In Thailandia, in occasione del compleanno del sovrano, Anchan Preelert, 69 anni, ha riconquistato la libertà dopo una condanna record di 43 anni per lesa maestà. L’ex dipendente statale venne arrestata per diffusione online di contenuti critici verso la monarchia e si trovava in carcere dal 2015. La grazia reale le ha consentito di uscire dopo aver già trascorso circa otto anni dietro le sbarre.
Thailandia: una condanna senza precedenti
Il processo che aveva visto protagonista Anchan aveva attirato l’attenzione dei media internazionali per l’entità della pena.Nel 2021, il tribunale condannò la donna inizialmente a 87 anni di carcere. Tre anni per ciascuno dei 29 file audio del podcast “DJ Banpodj” che aveva condiviso su YouTube. La sentenza fu poi ridotta a 43 anni in seguito alla sua confessione. Si trattava, fino ad allora, della pena più severa mai inflitta in Thailandia per violazione della legge sulla lesa maestà.
L’uscita dal carcere e il sostegno dei cittadini
Al momento della scarcerazione, Anchan è apparsa vestita con una maglietta bianca e un velo viola.

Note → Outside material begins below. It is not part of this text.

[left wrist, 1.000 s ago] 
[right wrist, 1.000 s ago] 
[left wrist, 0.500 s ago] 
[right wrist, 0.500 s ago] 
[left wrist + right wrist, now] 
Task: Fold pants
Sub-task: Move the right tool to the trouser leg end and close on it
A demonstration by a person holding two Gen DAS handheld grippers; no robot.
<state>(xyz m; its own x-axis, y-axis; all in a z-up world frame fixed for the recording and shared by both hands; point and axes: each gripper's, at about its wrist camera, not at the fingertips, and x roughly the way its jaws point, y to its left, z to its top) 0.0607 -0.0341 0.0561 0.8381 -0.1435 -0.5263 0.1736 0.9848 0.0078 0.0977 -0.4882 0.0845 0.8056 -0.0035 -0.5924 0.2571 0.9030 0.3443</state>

All’esterno, un gruppo di sostenitori l’ha accolta con fiori e cartelli con la scritta “Bentornata a casa”. Con emozione, ha dichiarato ai giornalisti: “Ho trascorso otto anni lì… È una sensazione agrodolce”. Oltre a lei, altri 84 detenuti hanno beneficiato della grazia reale nello stesso giorno.
La dura legge in Thailandia sulla lesa maestà
L’articolo 112 del codice penale thailandese tutela il sovrano e la famiglia reale da qualsiasi critica. Per ogni violazione è prevista una pena fino a 15 anni di reclusione. Le organizzazioni per i diritti umani denunciano da tempo l’applicazione estensiva e talvolta arbitraria della norma, che limita la libertà di espressione e viene spesso usata contro gli oppositori politici.
Pene sempre più severe
Il caso di Anchan non è rimasto isolato. Nel 2023 un uomo di 32 anni, Mongkol Thirakot, subì la condanna ad almeno 50 anni di prigione per alcuni post su Facebook ritenuti offensivi nei confronti della monarchia. Questo episodio ha superato il primato della donna, confermando un trend di condanne particolarmente dure.
Reazioni internazionali e dibattito politico
Organizzazioni come Amnesty International hanno accolto con favore la scarcerazione di Anchan, definendola un raro atto di clemenza nei confronti di un prigioniero politico. Tuttavia, il mese scorso il parlamento thailandese ha respinto una proposta di legge che avrebbe previsto un’amnistia generale per i reati legati alla lesa maestà. Il rifiuto evidenzia la volontà delle istituzioni di mantenere salda la protezione legale della monarchia.
Crescita dei procedimenti giudiziari in Thailandia
Secondo Thai Lawyers for Human Rights, negli ultimi cinque anni oltre 280 persone sono state incriminate per violazioni dell’articolo 112. Il numero dei procedimenti è aumentato notevolmente dopo le grandi proteste del 2020, che hanno visto per la prima volta critiche dirette e pubbliche al ruolo del re.
Uno sguardo dall’Occidente
Il caso di Anchan mette in luce il forte contrasto con la realtà europea. In Paesi come l’Italia, un’accusa di questo tipo difficilmente avrebbe portato a una condanna detentiva, sottolineando la distanza tra due culture giuridiche e politiche diverse. Un episodio che porta a riflettere su quanto possano essere differenti i concetti di libertà di espressione e tutela delle istituzioni nei vari sistemi democratici.